With your permission, we will preserve these responses in our archive and in the archives of your local government historians and/or historical societies where they will be shared with researchers and the public now and in the future. Thank you for participating!

 

3 thoughts on “Current Events and Local History

  1. Read your last article about writing and recording recent local history with interest.

    Although a very small all volunteer organization, In the last few years the Greece History Society has published several books relative to currents and the 20th century.

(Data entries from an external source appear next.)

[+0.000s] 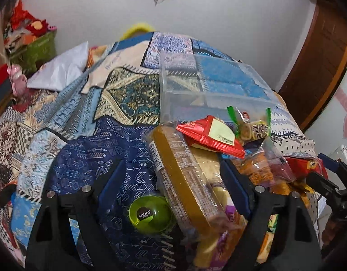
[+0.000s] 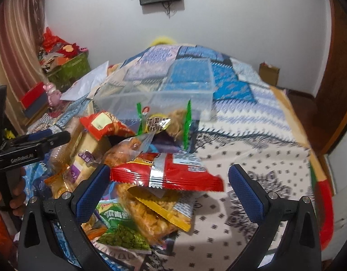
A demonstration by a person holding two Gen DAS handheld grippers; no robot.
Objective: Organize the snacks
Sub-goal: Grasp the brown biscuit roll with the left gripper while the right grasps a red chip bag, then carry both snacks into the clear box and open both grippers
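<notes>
Both grippers tilt down over a heap of snack packets on a patchwork bedspread (image 1: 87,164). Left gripper (image 1: 173,174) stands with its blue pads apart, spanning a long clear pack of biscuits (image 1: 184,176) with a gold strip; the pads are not pressing on it. Just beside that pack lies a green round lid marked "MENG" (image 1: 150,212). Right gripper (image 2: 168,187) is spread wide, one finger (image 2: 92,192) at the end of a red foil packet (image 2: 166,171), the other well clear over the white patterned cloth. Below the red packet sit a clear bag of yellow crisps (image 2: 155,216) and a green pea packet (image 2: 121,234) with Chinese writing too blurred to read. From the right wrist view the left tool shows at the edge, lettered "GeoRobot.AI", with a hand (image 2: 15,194) on its grip. Beyond the heap, a clear plastic box (image 2: 164,90) stands on the bed.
</notes>
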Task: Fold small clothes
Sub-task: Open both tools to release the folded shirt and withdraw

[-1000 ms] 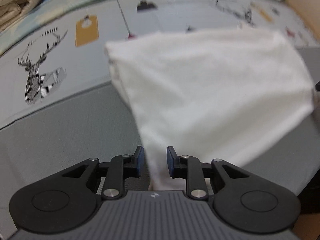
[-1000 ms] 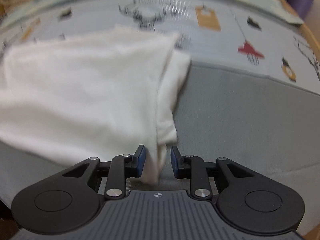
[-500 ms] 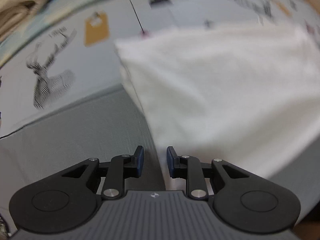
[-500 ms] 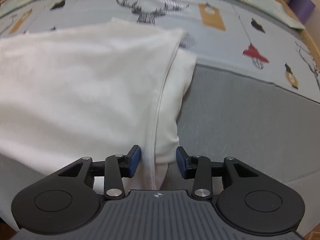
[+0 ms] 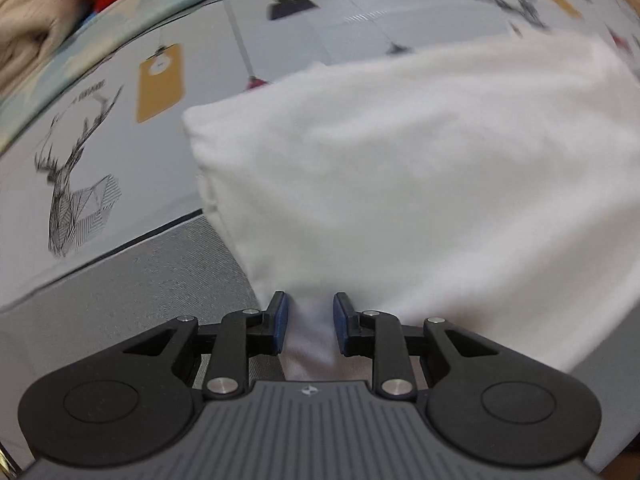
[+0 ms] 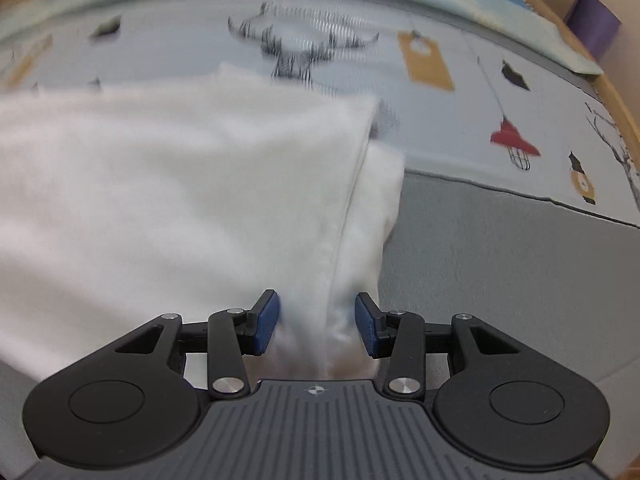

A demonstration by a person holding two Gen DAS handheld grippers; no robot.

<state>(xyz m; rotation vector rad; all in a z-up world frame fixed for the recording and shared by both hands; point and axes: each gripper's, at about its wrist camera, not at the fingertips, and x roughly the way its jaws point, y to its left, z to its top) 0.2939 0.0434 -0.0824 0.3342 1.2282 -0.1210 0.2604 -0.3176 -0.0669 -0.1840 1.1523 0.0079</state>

    “Hometown Sports Heroes”: highlights over 20 town individuals that have made a significant contribution to sports .

    “Hisotry of NorthGate Plaza”: The history of one of the first suburban shopping centers in the area.

    “Our Town in WWII” chronicles the stories of a dozen WWII veterans and a few woman who played a part in World War II. All from personal interviews.

    “Odenbach Shipbuilding Corp” Tells the story of the largest indoor ship building facility in the country, that was recently demolished.

    As time goes on, there is no doubt a something will be published about life in 2020 in the Town of Greece

  2. Stream of consciousness inspired by the pandemic: Second-homers perambulate with dogs while snow-bunnies are stuck in Florida this spring. The sky is blue and puffy clouds are white instead of dark gray. There’s time to contemplate damage caused by our throw-away society. Sorry that the town (or maybe it was the state) years ago forced the closure of our recycling free store. Noisy trucks pick up garbage that residents could sort and dispose of themselves. Recently–finally–saw a clear round map of the Arctic Circle and the Barents Sea, where so many people died in WWII. Convoys of carbon-belching school buses are no longer necessary. Glad to see that the tofu section of the grocery store is picked clean. We don’t need to eat so much meat. Killing is not a recreational activity. Accept that all beings are sentient. Please, let the orgy be over.